From the first line to the last, copy the listing exactly and omit the images.

++++++++++

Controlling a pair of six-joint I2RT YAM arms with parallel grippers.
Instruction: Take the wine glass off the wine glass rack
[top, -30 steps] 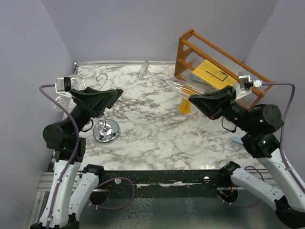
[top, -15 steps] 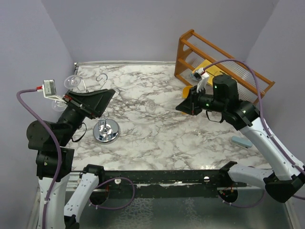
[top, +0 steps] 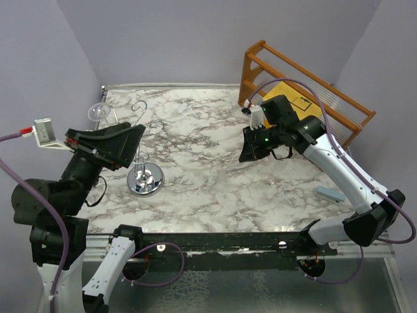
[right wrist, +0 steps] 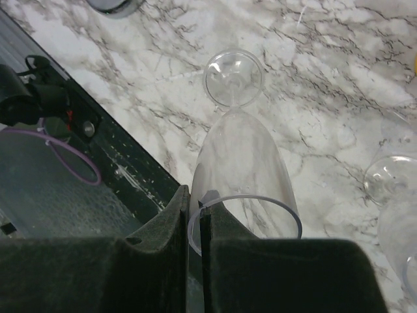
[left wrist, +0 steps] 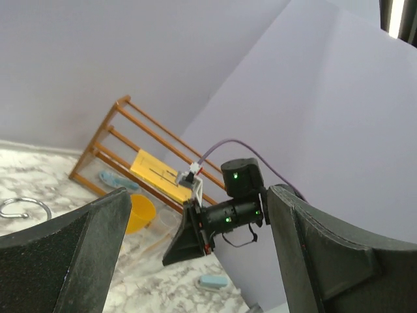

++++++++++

**Solution for this task**
Controlling a pair of six-joint I2RT YAM arms with parallel grippers.
Instruction: Take the wine glass off the wine glass rack
[top, -30 steps] 
[top, -15 steps] 
[top, +0 steps] 
[right wrist, +0 steps] 
[left wrist, +0 steps] 

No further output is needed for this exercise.